Например, офицер оперативной разведки мог завербовать водителя грузовика, принадлежавшего крупной международной транспортной компании, когда тот проезжал по территории Чехословакии. Вернувшись домой, в одну из стран Западной Европы, водитель вербовал своего друга, работавшего на военном заводе, и его брата, который жил неподалеку от крупного военного аэродрома. Водитель иногда выполнял рейсы в страны Восточной Европы и изредка встречался с офицерами советской разведки, потому что всегда ездил с напарником-сменщиком. Тем не менее, каждый раз, когда планировалась такая поездка, он заранее уведомлял о ней своих «друзей», отправляя открытку со специально составленным текстом по одному из конспиративных адресов в странах Восточного блока. Каждый раз, когда водитель оказывался на «нашей» территории, его встречал офицер военной разведки — на таможне, в столовой или даже в туалете, чтобы передать агенту краткие инструкции и деньги. Встречи были очень короткими, чтобы напарник ничего не заподозрил.
Отсутствие контактов с агентами за пределами СССР и стран Варшавского договора давало офицерам оперативной разведки определенные преимущества. Во-первых, выявить и разоблачить таких агентов было чрезвычайно трудно. Во-вторых, — что, возможно, еще более важно, — советские офицеры оперативной разведки не имели никакой возможности перейти на сторону противника, остаться в какой-нибудь западной стране и выдать завербованных ими агентов. (В стратегической разведке это случалось достаточно часто, но я никогда не слышал о том, чтобы на Запад ушел советский офицер оперативной военной разведки).
Еще одно важное преимущество оперативной разведки, делавшее ее исключительно неуязвимой, — диверсификация ее органов и децентрализация разведывательных сетей. Офицер-перебежчик из стратегической разведки мог многое рассказать о работе центрального аппарата ГРУ, но офицер оперативной разведки, даже если бы ему удалось уйти на Запад, мог бы раскрыть специфику работу лишь одного или двух разведывательных центров или пунктов, а в Советской Армии их было более сотни, и каждый был изолирован от других и хорошо замаскирован. Разведывательные центры и разведывательные пункты располагались на территории самых важных и строго охраняемых военных объектов и, следовательно, были максимально защищены. Даже если военнослужащий знал, что находилось на конкретном военном объекте, он был осведомлен лишь о его основном назначении (например, ему было известно, что здесь хранятся ядерные боеголовки или топливо для межконтинентальных баллистических ракет, располагается дисциплинарный батальон или дача высокопоставленного советского военачальника), но не мог знать, что здесь также был развернут разведывательный пункт штаба армии.
Такая децентрализация ни в коем случае не означала отсутствие координации.
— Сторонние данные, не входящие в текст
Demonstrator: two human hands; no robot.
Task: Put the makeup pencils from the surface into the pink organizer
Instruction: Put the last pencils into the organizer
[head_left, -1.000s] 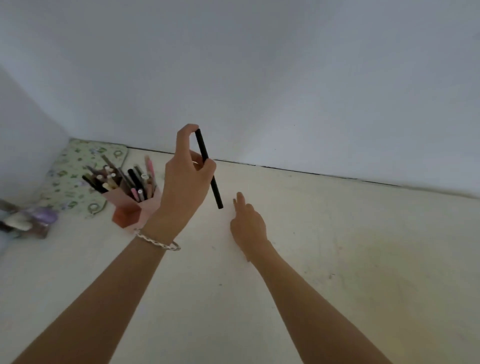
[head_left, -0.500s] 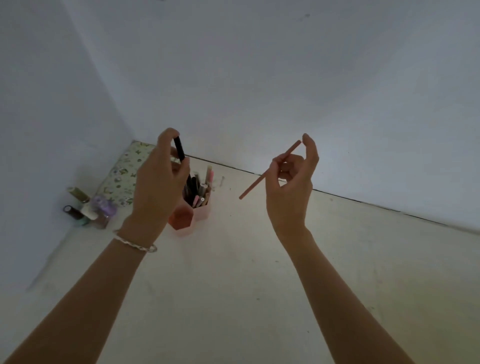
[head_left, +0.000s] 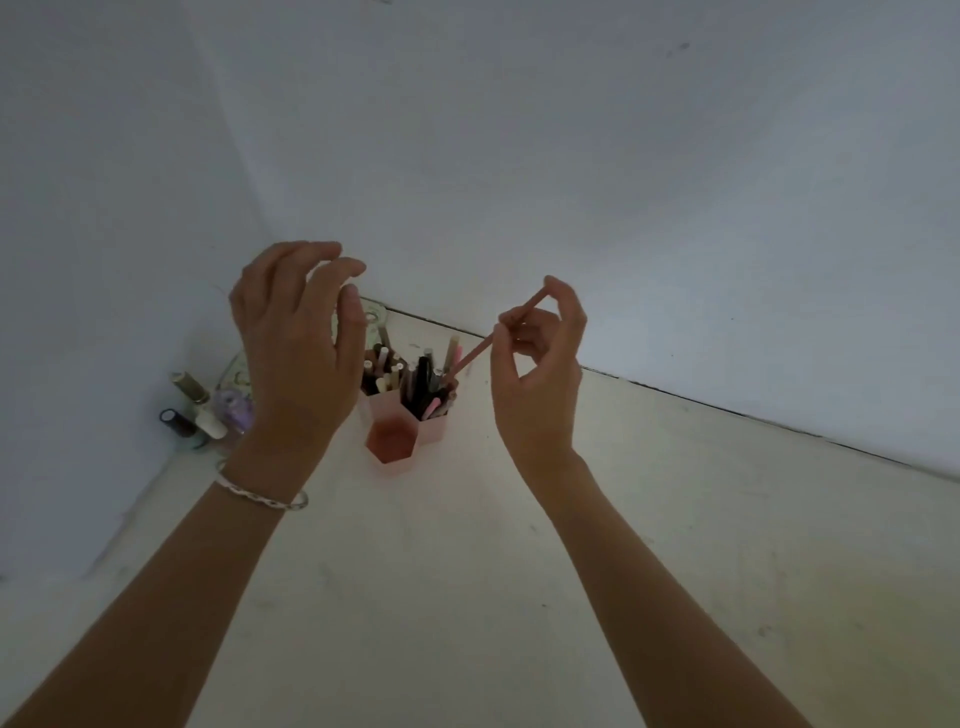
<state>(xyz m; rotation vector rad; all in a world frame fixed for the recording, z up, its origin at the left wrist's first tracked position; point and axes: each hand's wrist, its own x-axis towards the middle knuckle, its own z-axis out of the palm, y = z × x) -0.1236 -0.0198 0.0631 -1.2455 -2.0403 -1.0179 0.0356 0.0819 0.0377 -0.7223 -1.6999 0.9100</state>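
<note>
- My right hand (head_left: 540, 374) pinches a reddish pencil (head_left: 472, 357) between thumb and fingertips near its upper end. The shaft slants down toward eight o'clock, and its lower tip is at the mouth of the right cell of the pink organizer (head_left: 436, 431). I cannot tell whether the tip is inside yet.
- My left hand (head_left: 296, 353) hangs over the organizer's ten o'clock side, fingers loosely curved and holding nothing. A bracelet (head_left: 260, 493) sits on that wrist.
- The organizer stands on the worktop (head_left: 467, 597) near the wall corner. Its two rear cells are crowded with stored pencils (head_left: 382, 371), and the front cell (head_left: 387, 441) is empty.
- At the organizer's nine o'clock stand a few small bottles (head_left: 197, 415).
- I see no loose pencils left on the worktop in this view.
- Risk: the right cell looks packed, so the slanted tip could catch on a neighbour or the rim. If I let go early, the pencil may tip out and roll across the worktop.
- Risk: the organizer looks light and nothing steadies it, so pushing the pencil sideways could shove or topple it toward the bottles.
- Risk: dropping my left hand carelessly could knock the tall sticks in the rear left cell.
</note>
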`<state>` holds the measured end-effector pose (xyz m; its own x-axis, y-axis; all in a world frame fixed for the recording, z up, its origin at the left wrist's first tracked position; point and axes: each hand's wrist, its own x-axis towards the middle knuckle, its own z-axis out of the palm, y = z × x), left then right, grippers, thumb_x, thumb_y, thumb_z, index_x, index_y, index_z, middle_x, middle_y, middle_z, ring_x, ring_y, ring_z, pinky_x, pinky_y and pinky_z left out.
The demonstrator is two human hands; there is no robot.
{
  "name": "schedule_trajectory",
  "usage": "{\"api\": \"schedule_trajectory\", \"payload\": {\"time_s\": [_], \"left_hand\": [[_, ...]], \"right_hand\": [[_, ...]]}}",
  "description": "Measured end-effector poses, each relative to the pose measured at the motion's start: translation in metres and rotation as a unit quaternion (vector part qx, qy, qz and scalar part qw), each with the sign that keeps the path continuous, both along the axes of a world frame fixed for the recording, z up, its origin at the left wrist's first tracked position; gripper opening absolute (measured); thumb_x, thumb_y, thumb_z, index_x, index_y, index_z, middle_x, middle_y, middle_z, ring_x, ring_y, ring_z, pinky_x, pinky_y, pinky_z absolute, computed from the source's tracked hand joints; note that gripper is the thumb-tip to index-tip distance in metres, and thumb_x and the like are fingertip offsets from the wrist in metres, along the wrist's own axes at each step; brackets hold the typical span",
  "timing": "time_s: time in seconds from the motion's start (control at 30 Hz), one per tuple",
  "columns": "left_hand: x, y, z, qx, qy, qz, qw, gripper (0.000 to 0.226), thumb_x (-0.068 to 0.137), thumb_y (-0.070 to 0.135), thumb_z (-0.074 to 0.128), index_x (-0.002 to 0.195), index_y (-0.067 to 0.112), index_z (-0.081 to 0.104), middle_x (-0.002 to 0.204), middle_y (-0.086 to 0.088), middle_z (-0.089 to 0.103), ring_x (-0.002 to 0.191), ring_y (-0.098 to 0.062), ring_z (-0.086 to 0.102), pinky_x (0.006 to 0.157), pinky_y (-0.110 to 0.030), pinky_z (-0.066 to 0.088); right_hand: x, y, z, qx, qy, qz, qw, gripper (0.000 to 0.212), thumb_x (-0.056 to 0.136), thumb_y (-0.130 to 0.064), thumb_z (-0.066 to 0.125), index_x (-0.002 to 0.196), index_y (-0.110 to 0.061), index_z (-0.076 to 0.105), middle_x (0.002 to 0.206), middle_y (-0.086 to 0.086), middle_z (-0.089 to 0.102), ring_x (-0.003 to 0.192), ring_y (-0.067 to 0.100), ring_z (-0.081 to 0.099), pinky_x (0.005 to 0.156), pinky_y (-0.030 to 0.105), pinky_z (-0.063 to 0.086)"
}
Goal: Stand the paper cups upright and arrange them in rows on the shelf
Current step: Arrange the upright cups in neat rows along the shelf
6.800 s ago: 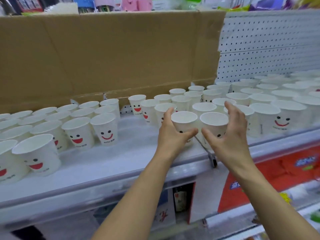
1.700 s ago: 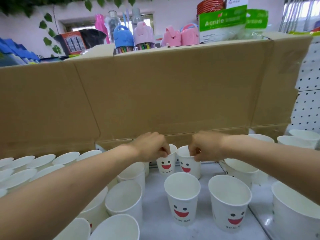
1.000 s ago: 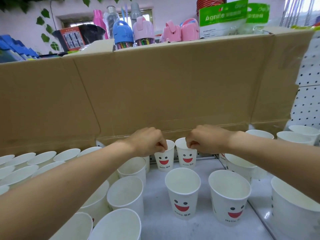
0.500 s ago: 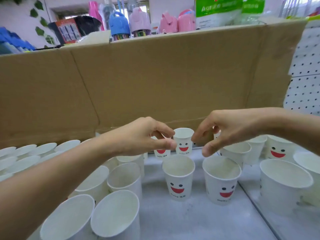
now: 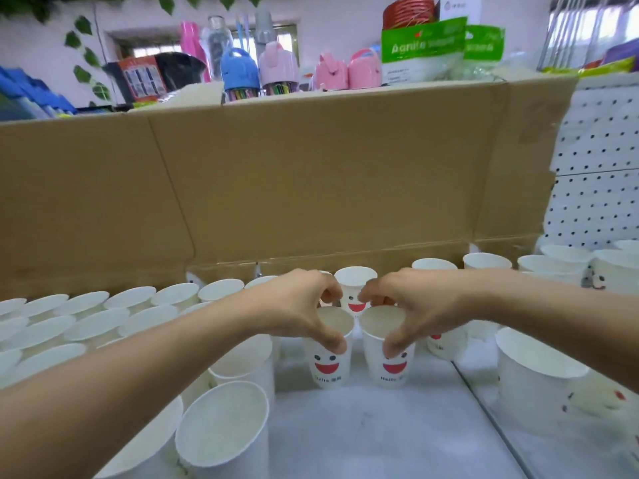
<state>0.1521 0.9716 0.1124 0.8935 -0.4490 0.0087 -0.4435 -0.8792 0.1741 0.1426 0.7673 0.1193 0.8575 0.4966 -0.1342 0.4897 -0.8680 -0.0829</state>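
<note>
Crowding the shelf (image 5: 380, 430): cup rows (image 5: 103, 316) at left, other cups (image 5: 539, 378) at right, and a smiley cup (image 5: 356, 288) just behind the hands, partly hidden by them. Two front cups are pinched at the rim, thumb in front, fingers behind: left cup (image 5: 328, 364) by the left hand (image 5: 297, 305), right cup (image 5: 392, 366) by the right hand (image 5: 422, 302). Both are stood upright, side by side, mid-shelf. Every visible cup is seen empty. Shelf is backed by a cardboard wall (image 5: 311, 188) with pegboard (image 5: 594, 188) at right; bottles (image 5: 240, 74) and packets (image 5: 422, 50) are stacked above.
</note>
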Motion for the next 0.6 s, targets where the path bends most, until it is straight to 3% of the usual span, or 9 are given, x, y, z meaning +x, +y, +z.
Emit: {"api": "schedule_trajectory", "payload": {"time_s": [0.2,0.33,0.47,0.53,0.6], "left_hand": [[0.009,0.008,0.006,-0.009,0.015,0.034,0.999,0.075,0.066,0.049,0.082,0.129,0.019,0.055,0.12,0.007,0.061,0.104,-0.011,0.058,0.092,-0.031,0.05],[0.01,0.014,0.006,-0.018,-0.011,0.035,0.999,0.071,0.065,0.052,0.081,0.127,0.024,0.06,0.119,0.01,0.063,0.101,-0.008,0.056,0.083,-0.024,0.046],[0.003,0.025,0.009,-0.039,0.003,0.012,0.999,0.034,0.069,0.041,0.083,0.099,0.028,0.076,0.089,0.018,0.071,0.088,0.001,0.064,0.078,-0.021,0.051],[0.001,0.026,0.004,-0.02,0.022,-0.002,1.0,0.018,0.075,0.029,0.08,0.092,0.027,0.078,0.085,0.018,0.073,0.083,0.002,0.065,0.08,-0.025,0.053],[0.002,0.025,0.0,-0.009,0.019,-0.007,1.0,0.013,0.079,0.022,0.075,0.09,0.027,0.078,0.085,0.017,0.074,0.082,0.001,0.065,0.08,-0.029,0.054]], "right_hand": [[0.021,0.008,-0.006,0.093,-0.02,-0.03,0.995,0.075,0.066,-0.049,0.081,0.129,-0.022,0.05,0.118,-0.008,0.061,0.102,0.016,0.06,0.09,0.036,0.052],[0.02,0.004,-0.007,0.096,-0.042,-0.034,0.994,0.062,0.068,-0.051,0.078,0.121,-0.029,0.054,0.11,-0.013,0.058,0.095,0.01,0.055,0.07,0.024,0.046],[0.014,-0.007,-0.007,0.098,-0.069,-0.012,0.993,0.034,0.072,-0.046,0.077,0.103,-0.035,0.068,0.094,-0.018,0.061,0.079,-0.007,0.053,0.058,0.013,0.037],[0.013,-0.008,-0.009,0.099,-0.072,-0.008,0.992,0.019,0.077,-0.039,0.076,0.094,-0.032,0.073,0.083,-0.021,0.062,0.071,-0.017,0.05,0.05,0.006,0.035],[0.014,-0.006,-0.013,0.111,-0.068,-0.005,0.992,0.008,0.08,-0.031,0.074,0.088,-0.029,0.076,0.08,-0.018,0.068,0.068,-0.015,0.054,0.048,0.002,0.035]]}}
Все разведывательные управления и отделы, составлявшие оперативную разведку, были включены в монолит огромной пирамиды военной разведки, их работа направлялась Пятым управлением ГРУ и в конечном итоге замыкалась на начальника Главного разведывательного управления Генерального штаба. Однако управлениям была предоставлена определенная свобода, что неизменно приводило к появлению полезной инициативы. Центральный аппарат ГРУ предпочитал не вмешиваться в повседневную работу разведывательных управлений, если они работали продуктивно и выполняли свои задачи. ГРУ могло вмешаться, если, например, два разведывательных центра вербовали одного и того же агента, но всегда поощряло вербовку нескольких агентов разными разведывательными центрами для проникновения на один и тот же объект. Если каждый из этих агентов давал информацию, подтверждавшую данные, полученные от других агентов или даже идентичную им, это в какой-то степени могло свидетельствовать о достоверности полученной информации, хотя ее все равно тщательно проверяли и анализировали. Если один из этих агентов начинал давать ложную информацию, Пятое управление ГРУ сразу видело это, требовало прекратить работу с этим агентом и одновременно усилить бдительность в работе с остальными.